### Supplied material
= Beginning of Section =
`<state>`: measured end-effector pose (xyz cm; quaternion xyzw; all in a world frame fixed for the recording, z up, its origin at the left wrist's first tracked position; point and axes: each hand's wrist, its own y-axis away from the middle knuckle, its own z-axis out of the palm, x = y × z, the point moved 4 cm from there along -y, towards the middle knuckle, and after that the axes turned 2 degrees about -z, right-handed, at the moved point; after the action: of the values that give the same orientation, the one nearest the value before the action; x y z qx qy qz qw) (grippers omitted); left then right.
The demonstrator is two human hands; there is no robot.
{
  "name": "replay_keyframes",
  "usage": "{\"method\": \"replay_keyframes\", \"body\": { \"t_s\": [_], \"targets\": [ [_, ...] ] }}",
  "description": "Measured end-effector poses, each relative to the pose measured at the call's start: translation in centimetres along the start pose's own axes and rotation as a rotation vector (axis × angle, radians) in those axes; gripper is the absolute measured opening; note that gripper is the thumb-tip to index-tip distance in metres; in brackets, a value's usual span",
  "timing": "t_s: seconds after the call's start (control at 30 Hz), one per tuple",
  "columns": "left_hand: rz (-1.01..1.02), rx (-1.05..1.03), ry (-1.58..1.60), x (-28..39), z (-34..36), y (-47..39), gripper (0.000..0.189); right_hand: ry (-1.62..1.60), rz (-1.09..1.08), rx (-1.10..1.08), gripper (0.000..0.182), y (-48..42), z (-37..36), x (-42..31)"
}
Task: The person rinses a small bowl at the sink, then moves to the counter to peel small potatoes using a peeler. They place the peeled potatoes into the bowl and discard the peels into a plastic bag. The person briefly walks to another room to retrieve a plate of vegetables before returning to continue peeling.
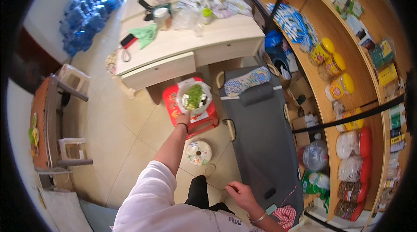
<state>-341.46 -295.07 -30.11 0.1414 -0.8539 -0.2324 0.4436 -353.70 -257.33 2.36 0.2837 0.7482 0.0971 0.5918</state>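
Note:
A pale bowl [211,96] holds chopped greens [194,97] with white and dark pieces around them. It stands on a red plastic stool [171,100]. My left hand [183,118] grips the bowl's near rim, one digit over the edge and the others partly hidden. My right hand [241,195] hangs low by my body, fingers loosely curled with nothing visible in them. To its right lies a grey folding cot [257,137]. A round floral-patterned stool [198,152] stands on the floor between my feet and the red stool.
Ahead stands a pale desk [182,41] with one drawer [159,69] slightly out, bearing bags, a jar and a green cloth [146,35]. Shelves [352,114] with jars line the right. At left are a brown table [44,124] and white plastic stools [73,149]; blue water bottles [88,13] stand beyond.

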Motion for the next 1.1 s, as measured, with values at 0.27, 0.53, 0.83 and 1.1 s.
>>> {"method": "replay_keyframes", "body": {
  "t_s": [0.27,0.53,0.83,1.1],
  "targets": [
    [-0.188,-0.076,0.454,0.4,5.3,-3.6,0.029,-0.075,0.075,0.108,0.019,-3.3,-0.1,1.7],
    [0.023,-0.468,-0.047,2.0,-2.6,18.7,0.020,-0.079,0.097,0.412,0.028,1.4,-1.9,5.3],
    [0.364,-1.258,-0.629,4.6,4.5,42.4,0.021,-0.080,0.412,0.954,0.053,17.0,-2.6,14.2],
    [0.805,-1.483,-0.958,2.8,9.6,62.4,0.029,-0.462,0.519,1.221,0.032,36.7,2.1,21.9]
  ]
}}
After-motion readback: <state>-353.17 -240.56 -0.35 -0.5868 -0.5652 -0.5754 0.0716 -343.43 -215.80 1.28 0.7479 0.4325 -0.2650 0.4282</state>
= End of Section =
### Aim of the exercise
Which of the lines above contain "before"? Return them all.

### Solution for this exercise
`<state>`: measured end-effector pose (xyz cm; quaternion xyzw; all in a world frame fixed for the recording, z up, its origin at the left wrist's first tracked position; point and axes: each hand's wrist, its own y-axis away from the middle knuckle, its own z-axis out of the palm, x = y × z, the point moved 4 cm from there along -y, towards the middle knuckle, and after that the axes turned 2 degrees about -z, right-handed, at the moved point; after the action: of the values that give the same orientation, the one nearest the value before the action; x y z qx qy qz qw) (grippers omitted); left then right.
Task: The person rinses a small bowl at the sink, then moves to the counter to peel small potatoes using a peeler. They place the peeled potatoes into the bowl and discard the peels into a plastic bag. The person briefly walks to another room to retrieve a plate of vegetables before returning to continue peeling.

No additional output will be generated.